Publié le 05 janvier 2022
ÉCONOMIE
Un incendie extrêmement toxique pollue l’air dans le Sud et symbolise les risques incontrôlées des déchetteries
Le 26 décembre dernier un incendie a ravagé un centre de recyclage de déchets dans les Bouches du Rhône. Les conséquences sont telles que l’organisme AtmoSud compare la pollution de l'air à celle d’une ville comme Pékin avec des conséquences "importantes sur la population". Le gestionnaire de cette déchetterie est introuvable. L’ONG France Nature Environnement dénonce une carence de la loi et compte porter plainte contre l’Etat.

Capture d'écran des relevés d'AtmoSud
Un incident tristement prévisible. Les causes de l’incendie qui s’est déclaré le 26 décembre dernier dans un centre de recyclage de déchets à Saint-Chamas dans les Bouches-du-Rhône ne sont pas encore connues. Mais la responsabilité du gestionnaire de tri est clairement mise en cause dans cet accident qui génère une pollution de l’air extrêmement toxique et "a des retombées importantes sur la population", selon l’organisme de surveillance de l’air AtmoSud. "On peut faire une comparaison avec Pékin quand les pics de pollution sont les plus intenses", a précisé Dominique Robin, directeur de l’association.
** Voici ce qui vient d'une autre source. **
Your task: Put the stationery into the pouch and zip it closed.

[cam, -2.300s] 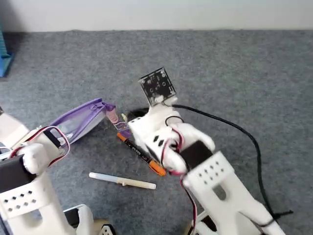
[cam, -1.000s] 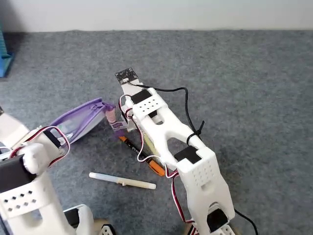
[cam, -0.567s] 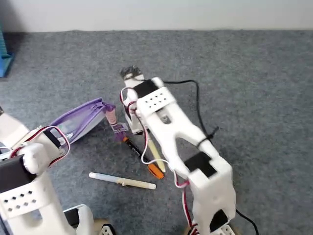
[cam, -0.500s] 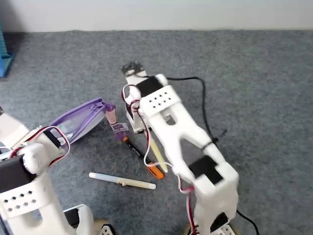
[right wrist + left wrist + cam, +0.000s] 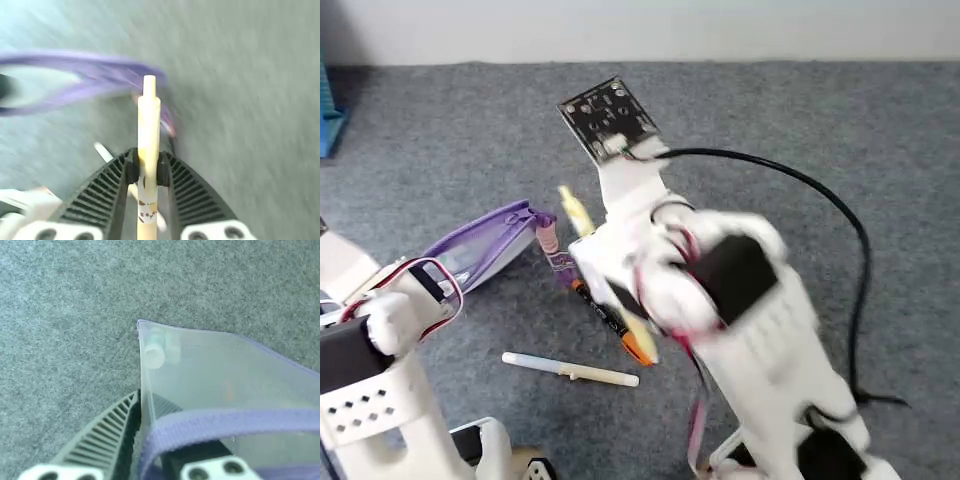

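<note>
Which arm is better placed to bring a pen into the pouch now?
Right. The right end effector is shut on a cream pen whose tip points toward the purple pouch. The left end effector is shut on the pouch's edge, so it is occupied.

pouch: purple, flat on carpet, left of centre | left arm: lower left; at pouch's near end | right arm: over centre; cream pen sticks out from under it, near pouch mouth | marker: orange-black; partly under right arm | white pen: on carpet, nearer front; apart from marker
</note>
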You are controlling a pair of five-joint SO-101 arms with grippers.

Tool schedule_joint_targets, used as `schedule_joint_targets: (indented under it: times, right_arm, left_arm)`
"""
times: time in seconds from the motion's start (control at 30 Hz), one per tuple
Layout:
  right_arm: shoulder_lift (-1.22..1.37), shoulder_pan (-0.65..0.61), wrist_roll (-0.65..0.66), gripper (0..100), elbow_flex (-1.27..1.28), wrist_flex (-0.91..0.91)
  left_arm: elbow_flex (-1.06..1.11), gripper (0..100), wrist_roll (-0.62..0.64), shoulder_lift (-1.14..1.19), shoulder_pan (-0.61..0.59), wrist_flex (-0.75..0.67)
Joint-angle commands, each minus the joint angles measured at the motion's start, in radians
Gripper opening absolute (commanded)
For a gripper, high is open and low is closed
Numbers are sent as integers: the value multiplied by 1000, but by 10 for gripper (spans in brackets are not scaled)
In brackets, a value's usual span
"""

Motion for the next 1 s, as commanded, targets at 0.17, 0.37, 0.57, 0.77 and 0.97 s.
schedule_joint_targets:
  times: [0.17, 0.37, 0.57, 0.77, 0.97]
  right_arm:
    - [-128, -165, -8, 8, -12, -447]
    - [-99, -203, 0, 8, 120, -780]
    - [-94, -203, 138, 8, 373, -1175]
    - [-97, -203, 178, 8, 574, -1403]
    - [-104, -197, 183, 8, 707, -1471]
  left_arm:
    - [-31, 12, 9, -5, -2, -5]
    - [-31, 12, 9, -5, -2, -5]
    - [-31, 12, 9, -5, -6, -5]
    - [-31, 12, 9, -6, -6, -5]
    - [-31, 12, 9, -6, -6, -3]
L’entreprise, Recyclage Concept 13, à la tête de cette déchetterie, est désormais introuvable. Elle avait fait l’objet d’un arrêté de mise en demeure douze jours avant l’incendie. "Les conditions et le volume de stockage du site ne sont pas en conformité", alertait ainsi la préfecture. En effet, la quantité de déchets gérés par l’entreprise dépassait largement le seuil autorisé. "La société disposait d’une autorisation pour 10 000 tonnes de déchets or elle en stockait le double soit 20 000 tonnes", précise Richard Hardouin président de France Nature Environnement (FNE) 13, fédération d’associations de défense de la nature et de l’environnement.
Le maire de la commune d’environ 8 000 habitants, Didier Khelfa, avait quant à lui alerté les autorités dès le mois d'avril. Il avait constaté "des stocks de déchets qui s’accumulaient dangereusement. Comment a-t-on pu laisser dériver à ce point cette entreprise, au mépris des risques d’incendies ?", s’est interrogé le maire de Saint-Chamas, qui envisage de porter plainte, aux côtés de France Nature Environnement (FNE).
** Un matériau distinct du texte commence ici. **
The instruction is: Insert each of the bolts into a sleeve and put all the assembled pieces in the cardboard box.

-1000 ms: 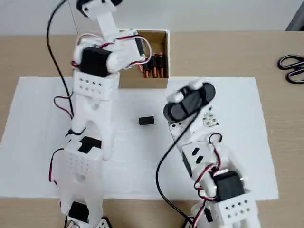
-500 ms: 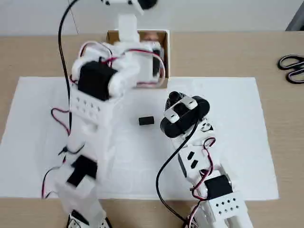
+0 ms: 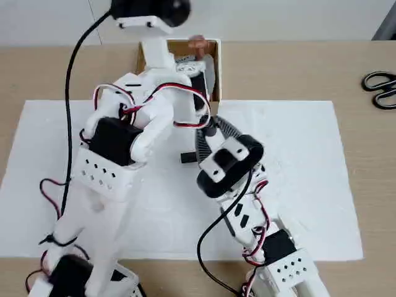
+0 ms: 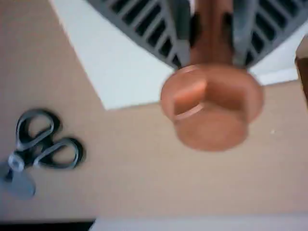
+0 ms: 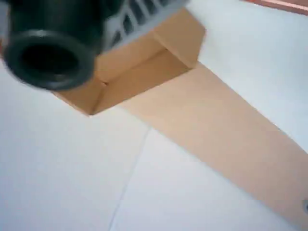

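While my left gripper [image 4: 211, 33] clamps the orange bolt [image 4: 211, 108], head jutting past its fingers [image 4: 179, 29], my right gripper [image 5: 72, 24] grips a black sleeve [image 5: 48, 57].

No legible words, numbers, labels or signs, plain cardboard box [image 5: 144, 67], bare wood table [image 3: 297, 68] around it

The copper-brown plastic hex-headed bolt [image 4: 211, 106] sits in the left pincer [image 4: 211, 50], whose dark grey fingers [image 4: 144, 29] bear a pattern of slanted slots. The black round plastic sleeve [image 5: 48, 57] lies against the right pincer [image 3: 209, 131] and its grey, likewise slotted fingers [image 5: 134, 19]. Beyond the left pincer, black-handled metal scissors [image 4: 45, 144] lie on the tan wooden table [image 4: 144, 168]. Beyond the right one are the plain white paper sheet [image 5: 72, 183] and the brown cardboard box [image 5: 139, 67]. The white plastic arms [image 3: 99, 185] carry black motors and red-and-black wires.
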Tool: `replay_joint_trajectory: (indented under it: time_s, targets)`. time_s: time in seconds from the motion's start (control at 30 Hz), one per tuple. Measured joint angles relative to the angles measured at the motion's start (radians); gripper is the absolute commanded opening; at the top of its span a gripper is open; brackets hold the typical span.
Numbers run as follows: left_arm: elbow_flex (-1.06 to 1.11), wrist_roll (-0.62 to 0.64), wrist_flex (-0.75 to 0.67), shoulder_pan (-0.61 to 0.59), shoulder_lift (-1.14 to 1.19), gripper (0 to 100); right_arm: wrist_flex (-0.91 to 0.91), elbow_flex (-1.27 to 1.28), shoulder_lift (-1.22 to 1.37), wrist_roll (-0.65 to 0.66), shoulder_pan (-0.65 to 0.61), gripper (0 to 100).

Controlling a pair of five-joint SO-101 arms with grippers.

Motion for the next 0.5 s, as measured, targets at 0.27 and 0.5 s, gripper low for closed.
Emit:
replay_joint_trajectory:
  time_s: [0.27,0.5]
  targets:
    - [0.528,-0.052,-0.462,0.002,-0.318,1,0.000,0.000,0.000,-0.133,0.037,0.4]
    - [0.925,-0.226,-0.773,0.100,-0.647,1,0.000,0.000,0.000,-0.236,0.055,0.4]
Cet incendie est "révélateur d’un problème beaucoup plus large"
"L’entreprise gestionnaire n’avait pas de siège social mais simplement une boîte aux lettres à Marignane", fustige de son côté Richard Hardouin de FNE 13 qui se demande comment une autorisation d’exploiter des déchets peut être accordée à "une société qui s’inscrit sur internet et ne dispose même pas de locaux ? Maintenant, le président et l’actionnaire unique étranger sont aux abonnés absents et cela va être très compliqué de les retrouver", s’insurge ce dernier. Il évoque trois dimensions préoccupantes dans ce dossier avec une atteinte à la santé publique et à l’environnement mais aussi le non-respect de normes établies et enfin une carence de l’Etat et de la loi qui permet ce type de situation.
Cet incendie est "révélateur d’un problème beaucoup plus large", affirme ainsi Richard Hardouin qui dénonce "un système économique parallèle, car il n’y a pas de filière de tri digne de ce nom". "Cet incendie, aussi dramatique soit-il, n’est pas un cas isolé et l’Etat n’ignore pas ce qu’il se passe", fustige-t-il. Il prône ainsi le déploiement d’actions fortes pour lutter contre l’accumulation de déchets mais aussi la mise en place de filières de gestion des déchets efficaces. "Il faut régler le problème de manière globale et éviter la création d’entreprises fugitives permises car il y a un vide juridique", soutient-il.
En attendant une intervention de l’Etat, le maire de Saint-Chamas a demandé aux directeurs d’école d’interdire la sortie en récréation des élèves et a fermé les centres sportifs extérieurs et les jeux pour enfants de sa commune "par mesure de précaution". Il espère pouvoir lever ces mesures rapidement, "grâce au mistral qui doit arriver", a-t-il déclaré. Quant à l’incendie, il ne devrait pas être résorbé "avant 15 jours au mieux et si l’on déploie de gros moyens", précise Richard Hardouin.